David Doolette
Diving Physiologist
- Messages
- 80
- Reaction score
- 284
commentary on Correlation papers part 2
WARNING, VERY BORING DESCRIPTION OF STATISTICAL METHODS BELOW HERE---
The log-likelihood (LL) is an index that is used to compare the fit of models to the same data set - a higher (less negative) log-likelihood indicates a better fit to the data.
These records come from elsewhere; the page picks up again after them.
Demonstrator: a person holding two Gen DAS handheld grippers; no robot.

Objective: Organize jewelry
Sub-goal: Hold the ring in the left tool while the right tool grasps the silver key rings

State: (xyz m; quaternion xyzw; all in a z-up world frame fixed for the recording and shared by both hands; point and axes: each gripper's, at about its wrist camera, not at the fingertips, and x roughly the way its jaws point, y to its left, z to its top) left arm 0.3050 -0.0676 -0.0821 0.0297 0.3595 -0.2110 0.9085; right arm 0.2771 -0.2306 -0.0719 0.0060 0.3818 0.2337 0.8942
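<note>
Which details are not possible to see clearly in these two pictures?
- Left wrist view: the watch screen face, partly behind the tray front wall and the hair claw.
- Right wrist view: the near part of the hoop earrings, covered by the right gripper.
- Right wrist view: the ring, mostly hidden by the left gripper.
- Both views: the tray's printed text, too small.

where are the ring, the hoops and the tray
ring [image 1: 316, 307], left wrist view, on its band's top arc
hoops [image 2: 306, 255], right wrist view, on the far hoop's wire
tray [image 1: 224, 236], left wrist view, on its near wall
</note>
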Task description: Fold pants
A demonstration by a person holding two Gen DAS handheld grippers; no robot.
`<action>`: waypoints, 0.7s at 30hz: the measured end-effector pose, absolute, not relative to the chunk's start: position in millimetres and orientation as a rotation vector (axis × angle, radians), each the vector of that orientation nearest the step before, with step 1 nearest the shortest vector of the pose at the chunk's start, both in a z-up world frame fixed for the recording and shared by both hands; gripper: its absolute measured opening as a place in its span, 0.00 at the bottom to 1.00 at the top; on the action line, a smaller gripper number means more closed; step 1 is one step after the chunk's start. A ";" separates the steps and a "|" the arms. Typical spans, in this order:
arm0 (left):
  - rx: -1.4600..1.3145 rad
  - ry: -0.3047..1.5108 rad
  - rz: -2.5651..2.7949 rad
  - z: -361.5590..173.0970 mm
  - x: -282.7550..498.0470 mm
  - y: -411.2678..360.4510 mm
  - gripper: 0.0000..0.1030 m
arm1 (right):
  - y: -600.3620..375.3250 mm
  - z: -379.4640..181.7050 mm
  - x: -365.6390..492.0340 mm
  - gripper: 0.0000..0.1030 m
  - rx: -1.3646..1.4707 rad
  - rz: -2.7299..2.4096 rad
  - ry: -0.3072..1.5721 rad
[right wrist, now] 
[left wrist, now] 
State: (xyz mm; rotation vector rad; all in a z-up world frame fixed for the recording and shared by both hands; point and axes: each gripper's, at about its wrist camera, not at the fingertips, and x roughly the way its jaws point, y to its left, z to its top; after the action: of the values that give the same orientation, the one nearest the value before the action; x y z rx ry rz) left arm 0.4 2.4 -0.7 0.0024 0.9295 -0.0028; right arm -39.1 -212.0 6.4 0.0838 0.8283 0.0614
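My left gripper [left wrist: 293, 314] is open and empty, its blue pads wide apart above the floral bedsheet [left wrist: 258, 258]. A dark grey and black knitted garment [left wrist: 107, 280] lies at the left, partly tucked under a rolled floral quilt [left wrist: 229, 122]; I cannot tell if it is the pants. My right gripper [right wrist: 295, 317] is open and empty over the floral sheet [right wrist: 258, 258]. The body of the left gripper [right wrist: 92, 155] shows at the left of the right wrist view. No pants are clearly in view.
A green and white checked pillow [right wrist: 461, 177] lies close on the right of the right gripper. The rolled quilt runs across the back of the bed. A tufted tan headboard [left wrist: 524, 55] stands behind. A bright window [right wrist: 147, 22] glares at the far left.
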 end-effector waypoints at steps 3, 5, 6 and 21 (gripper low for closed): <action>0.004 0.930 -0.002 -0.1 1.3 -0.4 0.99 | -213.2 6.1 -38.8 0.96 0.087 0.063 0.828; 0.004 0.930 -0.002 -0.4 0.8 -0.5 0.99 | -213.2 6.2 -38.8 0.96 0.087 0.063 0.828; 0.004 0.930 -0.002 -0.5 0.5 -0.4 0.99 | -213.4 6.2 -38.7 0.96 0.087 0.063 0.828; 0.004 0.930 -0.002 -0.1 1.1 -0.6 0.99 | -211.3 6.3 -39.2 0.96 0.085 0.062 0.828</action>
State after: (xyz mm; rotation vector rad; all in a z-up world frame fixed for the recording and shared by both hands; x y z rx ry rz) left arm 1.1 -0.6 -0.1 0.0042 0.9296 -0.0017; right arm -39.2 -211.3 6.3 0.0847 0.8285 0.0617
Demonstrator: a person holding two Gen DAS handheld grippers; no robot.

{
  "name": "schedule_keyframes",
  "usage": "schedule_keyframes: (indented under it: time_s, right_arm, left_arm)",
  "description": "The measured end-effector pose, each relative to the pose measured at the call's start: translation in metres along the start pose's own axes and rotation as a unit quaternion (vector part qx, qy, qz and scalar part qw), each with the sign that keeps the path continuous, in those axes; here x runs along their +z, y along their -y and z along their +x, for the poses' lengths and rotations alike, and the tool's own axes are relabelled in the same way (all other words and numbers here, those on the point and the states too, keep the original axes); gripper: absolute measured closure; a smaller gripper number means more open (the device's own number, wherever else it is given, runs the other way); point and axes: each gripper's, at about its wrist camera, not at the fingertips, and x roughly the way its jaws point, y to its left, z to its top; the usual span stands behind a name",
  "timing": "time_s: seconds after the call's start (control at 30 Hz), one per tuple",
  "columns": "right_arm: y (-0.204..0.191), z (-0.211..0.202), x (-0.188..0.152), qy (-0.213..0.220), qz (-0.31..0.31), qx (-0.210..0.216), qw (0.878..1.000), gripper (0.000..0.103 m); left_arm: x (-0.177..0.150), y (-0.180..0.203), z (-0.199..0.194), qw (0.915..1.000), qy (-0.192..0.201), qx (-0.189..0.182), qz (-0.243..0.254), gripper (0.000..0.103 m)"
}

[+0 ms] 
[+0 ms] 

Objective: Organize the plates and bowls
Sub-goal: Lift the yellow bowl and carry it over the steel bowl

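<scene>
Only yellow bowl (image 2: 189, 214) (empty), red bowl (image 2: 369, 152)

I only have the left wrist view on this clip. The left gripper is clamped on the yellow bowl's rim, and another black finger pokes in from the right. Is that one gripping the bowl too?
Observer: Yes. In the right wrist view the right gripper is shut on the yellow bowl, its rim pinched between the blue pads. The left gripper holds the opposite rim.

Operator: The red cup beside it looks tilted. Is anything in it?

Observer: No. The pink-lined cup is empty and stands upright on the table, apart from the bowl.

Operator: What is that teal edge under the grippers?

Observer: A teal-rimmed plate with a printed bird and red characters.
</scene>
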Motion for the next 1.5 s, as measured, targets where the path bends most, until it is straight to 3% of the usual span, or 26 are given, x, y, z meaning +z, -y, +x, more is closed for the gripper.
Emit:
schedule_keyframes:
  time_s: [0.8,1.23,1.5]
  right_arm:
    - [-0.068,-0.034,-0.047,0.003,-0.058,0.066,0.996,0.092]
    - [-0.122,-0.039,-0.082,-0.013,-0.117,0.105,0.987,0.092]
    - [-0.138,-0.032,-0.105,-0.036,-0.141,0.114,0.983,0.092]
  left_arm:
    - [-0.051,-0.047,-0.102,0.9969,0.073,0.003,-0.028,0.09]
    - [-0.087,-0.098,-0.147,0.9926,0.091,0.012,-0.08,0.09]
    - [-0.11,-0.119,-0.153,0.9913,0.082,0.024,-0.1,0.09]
Just to explain a bit more, suppose we had an ordered data set of three dive profiles and the outcomes were 1,0,1 (1=DCS and, 0=no-DCS) and we had a model that predicted perfectly, in other words the model predicted the probability of DCS (p) = 1 for the first dive, the probability of no-DCS (q=1-p) = 1 for the second dive and p=1 for the third dive, then the likelihood (not the log-likelihood) for this model is 1x1x1=1, perfect. For numerical reasons it is better to calculate the log-likelihood, which is ln(1)+ln(1)+ln(1)=0, the perfect log-likelihood. No real model does this well, so suppose we had a model that predicted p=0.8 for the first dive, q=0.6 for the second dive, and p=0.7 for the third dive, then the log-likelihood is ln(0.8)+ln(0.6)+ln(0.7) = -1.1. The further the model predictions are away from the observations, the more negative (and further from the perfect zero) the LL becomes. The LL is also dependent on the size of the data set, so can only be used to compare models fit to the same data. So if you have model ‘a’ and model ‘b’ fit to the same data set and LL_a=-100 and LL_b=-110, then model ‘a’ provides better predictions of the data (“fits the data better”) than model ‘b’.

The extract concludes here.